— Ты что, Мария? Да пропади они пропадом — эти кувшины, стоит ли из-за этого так пугаться?
— Я…я, — только и смогла произнести Мария, давясь слезами.
— А ну, пошли в дом, — скомандовала Елисавета, почувствовав неладное.
Не успели они зайти в дом, как Мария, зарыдав во весь голос, бросилась в свой закуток. Обескураженная Елисавета последовала за
35
ней и, как не пыталась, не могла успокоить плачущую Марию. Елисавета долго сидела у её изголовья и, не зная, что предпринять, только гладила Марию по голове. Своей женской интуицией она поняла, что случилось что-то очень нехорошее, и что Мария плачет не по разбитому кувшину, а по ушедшему в Египет Иоанну, но никак не могла взять в толк — почему?
…Наконец Мария затихла и тихо лежала, бессмысленно уставившись в стену дома. Её глаза, всегда излучавшие живость, потухли, словно внутри её задули свечку.
— Я, — начала она, — вчера была с ним. Там на горе.
Она замолчала, словно вспоминая, что же было там, на *горе соблазна,* а Елисавета, уже догадавшись, но как бы ещё надеясь, что она ошибается, с ужасом в голосе спросила: — И…?
— Я доверила ему себя.
Елисавета закрыла лицо руками и, раскачиваясь из стороны в сторону, заплакала. Это был даже не плачь, а вой смертельно раненого зверя…
Когда Захарий вернулся домой, то сразу почувствовал неладное. Прежде весёлые, Елисавета и Мария, теперь больше молчали и говорили только по необходимости.
— Вы что, поругались? — спросил их Захарий, — или у вас горе случилось? На вас посмотришь — подумаешь, что вы с похорон вернулись.
— Придумаешь тоже, — стараясь не выдать своих переживаний ответила ему Елисавета. — Просто мне немного неможется, а Мария подпростыла. Так что не ожидай, что мы плясать перед тобой будем.
— Я не знаю как лечить беременнось жены, а вот твою простуду, Мария, я в один день выгоню, — сказал Захарий. Он принялся колдовать над горшком, насыпая туда каких-то, только ему одному известных трав и корешков. Довольно хмыкнув, он поставил горшок на огонь и, вскипятив содержимое, налил в кружку.
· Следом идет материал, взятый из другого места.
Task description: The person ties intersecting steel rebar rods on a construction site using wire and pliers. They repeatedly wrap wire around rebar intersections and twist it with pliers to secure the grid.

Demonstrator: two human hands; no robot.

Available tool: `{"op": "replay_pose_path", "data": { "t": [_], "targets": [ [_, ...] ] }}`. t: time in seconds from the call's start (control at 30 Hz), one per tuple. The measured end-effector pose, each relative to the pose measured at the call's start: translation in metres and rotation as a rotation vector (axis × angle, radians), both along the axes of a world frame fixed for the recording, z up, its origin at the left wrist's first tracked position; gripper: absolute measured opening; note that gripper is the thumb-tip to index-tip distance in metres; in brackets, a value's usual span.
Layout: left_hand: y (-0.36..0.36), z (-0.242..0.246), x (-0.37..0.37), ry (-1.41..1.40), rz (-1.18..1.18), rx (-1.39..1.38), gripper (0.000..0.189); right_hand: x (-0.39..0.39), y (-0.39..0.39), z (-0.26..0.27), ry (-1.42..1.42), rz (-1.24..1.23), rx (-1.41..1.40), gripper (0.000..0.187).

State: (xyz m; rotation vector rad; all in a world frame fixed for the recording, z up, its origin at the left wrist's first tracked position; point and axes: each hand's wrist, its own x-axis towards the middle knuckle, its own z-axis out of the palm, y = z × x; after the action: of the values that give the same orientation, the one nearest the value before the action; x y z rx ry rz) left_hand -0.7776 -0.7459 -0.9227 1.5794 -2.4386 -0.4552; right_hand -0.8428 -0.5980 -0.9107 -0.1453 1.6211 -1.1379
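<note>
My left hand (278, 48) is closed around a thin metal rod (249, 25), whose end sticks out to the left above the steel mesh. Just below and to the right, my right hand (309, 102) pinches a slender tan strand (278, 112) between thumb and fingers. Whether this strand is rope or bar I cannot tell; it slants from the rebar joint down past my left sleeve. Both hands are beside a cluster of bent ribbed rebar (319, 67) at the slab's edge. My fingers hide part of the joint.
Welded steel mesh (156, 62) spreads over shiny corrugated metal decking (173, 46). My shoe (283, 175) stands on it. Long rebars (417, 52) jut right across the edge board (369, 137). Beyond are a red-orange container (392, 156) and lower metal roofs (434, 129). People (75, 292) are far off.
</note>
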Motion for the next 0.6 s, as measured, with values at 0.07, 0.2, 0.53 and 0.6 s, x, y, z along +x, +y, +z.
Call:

— Пей, Мария, — скомандовал Захарий, — ещё одну кружку я приготовлю тебе перед сном и утром ты и не вспомнишь о своей простуде.
Наутро Мария старалась выглядеть весёлой и бодрой, якобы от лекарства Захария, а Елисавета ей всячески подыгрывала. Может быть эта игра, а может быть от того, что при Захарии нельзя было говорить про Иоанна, постепенно всё пришло в норму и только по ночам чуткая Елисавета слышала, как плачет Мария…
36
Перед самыми родами Елисаветы Мария, пошептавшись с Елисаветой, засобиралась домой.